ACTION ITEM:
Lines holding the word "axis": how many does the material below have? Answer with nothing but the number.

DATASET SECTION:
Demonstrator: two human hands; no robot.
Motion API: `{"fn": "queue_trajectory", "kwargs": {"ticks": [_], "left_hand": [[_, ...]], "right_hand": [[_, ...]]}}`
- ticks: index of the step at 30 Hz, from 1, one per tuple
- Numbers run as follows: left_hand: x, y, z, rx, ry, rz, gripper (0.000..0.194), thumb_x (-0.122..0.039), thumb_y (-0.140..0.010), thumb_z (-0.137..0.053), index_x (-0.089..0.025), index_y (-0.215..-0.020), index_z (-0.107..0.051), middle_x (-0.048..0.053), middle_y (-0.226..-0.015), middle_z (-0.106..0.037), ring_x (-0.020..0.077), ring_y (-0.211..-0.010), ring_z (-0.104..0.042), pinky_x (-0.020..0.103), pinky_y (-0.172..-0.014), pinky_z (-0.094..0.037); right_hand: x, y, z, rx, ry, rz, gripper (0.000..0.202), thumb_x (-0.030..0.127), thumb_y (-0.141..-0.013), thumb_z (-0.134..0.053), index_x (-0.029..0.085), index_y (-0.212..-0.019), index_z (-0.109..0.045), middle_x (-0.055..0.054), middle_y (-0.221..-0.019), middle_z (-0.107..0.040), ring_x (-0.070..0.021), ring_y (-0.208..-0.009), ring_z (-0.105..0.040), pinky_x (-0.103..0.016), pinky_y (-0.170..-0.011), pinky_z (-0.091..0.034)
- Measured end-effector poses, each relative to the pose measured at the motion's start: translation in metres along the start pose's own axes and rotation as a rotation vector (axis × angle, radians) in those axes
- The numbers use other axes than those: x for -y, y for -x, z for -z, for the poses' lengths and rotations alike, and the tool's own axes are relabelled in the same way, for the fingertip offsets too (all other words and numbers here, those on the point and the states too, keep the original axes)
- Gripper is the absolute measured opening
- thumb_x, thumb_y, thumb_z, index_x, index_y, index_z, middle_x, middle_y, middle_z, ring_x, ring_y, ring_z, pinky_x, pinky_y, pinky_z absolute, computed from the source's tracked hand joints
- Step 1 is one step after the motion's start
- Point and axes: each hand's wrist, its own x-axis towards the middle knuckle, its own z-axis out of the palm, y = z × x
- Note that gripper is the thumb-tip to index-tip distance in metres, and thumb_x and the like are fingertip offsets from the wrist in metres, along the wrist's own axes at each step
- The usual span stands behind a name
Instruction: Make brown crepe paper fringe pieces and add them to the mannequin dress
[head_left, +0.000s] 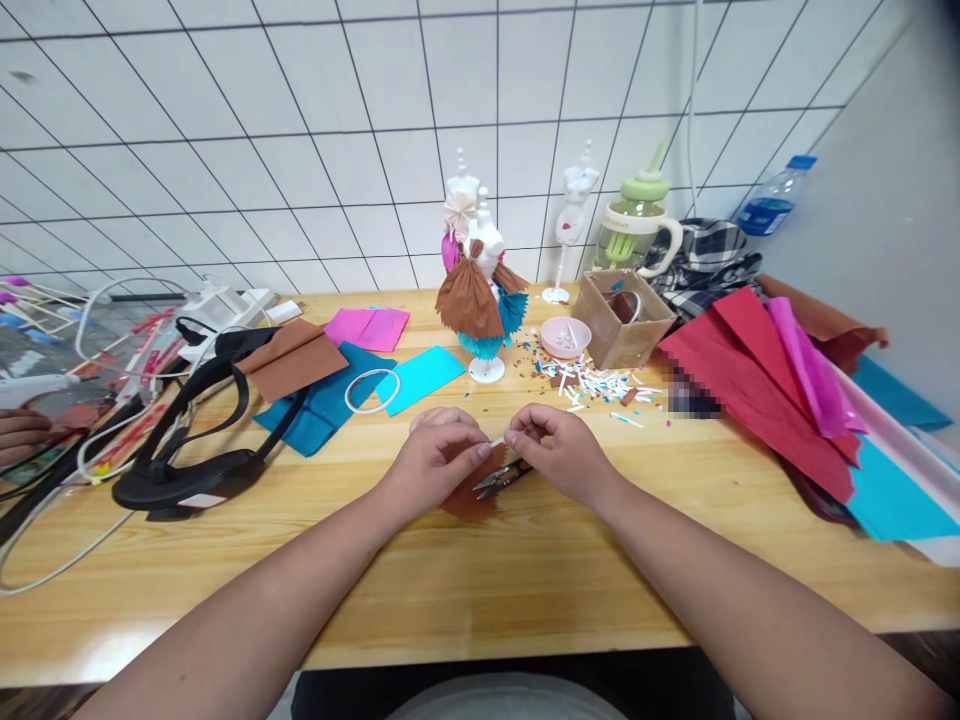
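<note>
At the middle of the table, my left hand (pixel 441 452) and my right hand (pixel 561 452) face each other, fingertips pinched. Between them runs a small white strip (pixel 498 441), each hand gripping an end. A piece of brown crepe paper (pixel 471 505) with a jagged edge lies beneath my fingers, partly covered by my left hand. Black thread snips (pixel 501 481) rest over that paper, their pointed blades to the left and their other end hidden under my right hand. Behind my hands stands a small white mannequin (pixel 486 240) dressed in pleated brown and teal paper.
Paper scraps (pixel 600 383) spread around a pink bowl (pixel 565 338) and a cardboard box (pixel 626 325). A tape ring (pixel 373 391) lies on coloured sheets at left, beside a black head strap (pixel 202 470). Red paper (pixel 750 380) is piled right. Another person's hand (pixel 22 437) shows far left.
</note>
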Motion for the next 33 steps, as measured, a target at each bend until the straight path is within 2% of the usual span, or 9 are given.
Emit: {"fn": "queue_trajectory", "kwargs": {"ticks": [3,6,10,13,17,22,26,30,33], "left_hand": [[-0.004,0.002,0.001,-0.009,0.084,-0.057,0.02,-0.036,-0.085,-0.06,-0.022,-0.078,-0.073,0.003,-0.075,-0.063,0.017,-0.078,-0.057,0.034,-0.08,-0.045],[-0.004,0.004,0.002,-0.042,0.198,-0.03,0.02,-0.038,-0.082,-0.064,-0.022,-0.078,-0.075,0.004,-0.074,-0.062,0.0175,-0.077,-0.058,0.034,-0.079,-0.046],[0.005,0.002,0.0,-0.037,0.439,0.133,0.024,-0.04,-0.083,-0.062,-0.021,-0.087,-0.077,0.008,-0.095,-0.066,0.0216,-0.094,-0.06,0.037,-0.092,-0.045],[0.015,0.001,-0.005,-0.008,0.677,0.167,0.028,-0.039,-0.086,-0.058,-0.022,-0.1,-0.075,0.009,-0.118,-0.063,0.0259,-0.117,-0.054,0.04,-0.106,-0.036],[0.019,0.003,-0.008,0.081,0.761,0.21,0.028,-0.038,-0.085,-0.06,-0.022,-0.103,-0.074,0.009,-0.125,-0.061,0.0288,-0.123,-0.05,0.043,-0.11,-0.031],[0.009,0.004,-0.005,0.146,0.723,0.186,0.032,-0.037,-0.082,-0.063,-0.024,-0.11,-0.072,0.009,-0.128,-0.06,0.03,-0.123,-0.051,0.044,-0.108,-0.034],[0.0,0.003,-0.004,0.166,0.524,0.119,0.03,-0.034,-0.084,-0.061,-0.024,-0.11,-0.071,0.008,-0.123,-0.062,0.0265,-0.119,-0.054,0.041,-0.105,-0.037],[0.0,0.001,-0.008,0.042,0.249,0.051,0.022,-0.031,-0.084,-0.06,-0.022,-0.098,-0.074,0.008,-0.106,-0.068,0.0223,-0.105,-0.06,0.037,-0.097,-0.043],[0.003,0.0,-0.009,-0.051,0.113,0.005,0.016,-0.031,-0.083,-0.062,-0.02,-0.086,-0.074,0.007,-0.091,-0.07,0.0203,-0.091,-0.063,0.035,-0.088,-0.047]], "right_hand": [[-0.001,0.0,0.0,0.004,0.026,0.012,0.01,0.027,-0.079,-0.059,0.021,-0.072,-0.06,0.002,-0.063,-0.058,-0.0123,-0.058,-0.05,-0.025,-0.055,-0.04],[-0.004,0.0,0.003,-0.112,0.114,0.053,0.007,0.024,-0.08,-0.058,0.021,-0.086,-0.062,0.001,-0.07,-0.061,-0.0122,-0.057,-0.051,-0.026,-0.055,-0.041],[-0.002,0.003,0.008,-0.299,0.346,0.311,0.021,0.023,-0.084,-0.057,0.021,-0.104,-0.061,-0.002,-0.083,-0.066,-0.0146,-0.067,-0.056,-0.028,-0.065,-0.043],[0.002,0.007,0.006,-0.273,0.47,0.531,0.012,0.028,-0.087,-0.058,0.022,-0.092,-0.066,-0.003,-0.084,-0.069,-0.0175,-0.079,-0.059,-0.03,-0.073,-0.042],[0.001,0.008,0.001,-0.221,0.608,0.595,0.015,0.03,-0.089,-0.057,0.023,-0.094,-0.069,-0.002,-0.087,-0.072,-0.0173,-0.081,-0.06,-0.031,-0.075,-0.039],[-0.001,0.008,0.002,-0.242,0.665,0.568,0.016,0.029,-0.089,-0.055,0.023,-0.087,-0.07,-0.002,-0.083,-0.072,-0.0163,-0.076,-0.06,-0.031,-0.073,-0.035],[0.001,0.006,0.0,-0.237,0.579,0.467,0.011,0.025,-0.083,-0.059,0.021,-0.079,-0.069,-0.002,-0.077,-0.07,-0.0161,-0.074,-0.059,-0.031,-0.072,-0.037],[0.001,0.004,-0.008,-0.149,0.244,0.188,0.008,0.022,-0.079,-0.061,0.019,-0.077,-0.069,0.001,-0.067,-0.065,-0.0115,-0.059,-0.054,-0.024,-0.058,-0.04],[0.0,0.004,-0.013,-0.097,0.09,0.071,0.011,0.024,-0.08,-0.061,0.019,-0.078,-0.07,0.001,-0.063,-0.064,-0.0108,-0.054,-0.051,-0.023,-0.051,-0.039]]}}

REPLY TO THE TASK:
2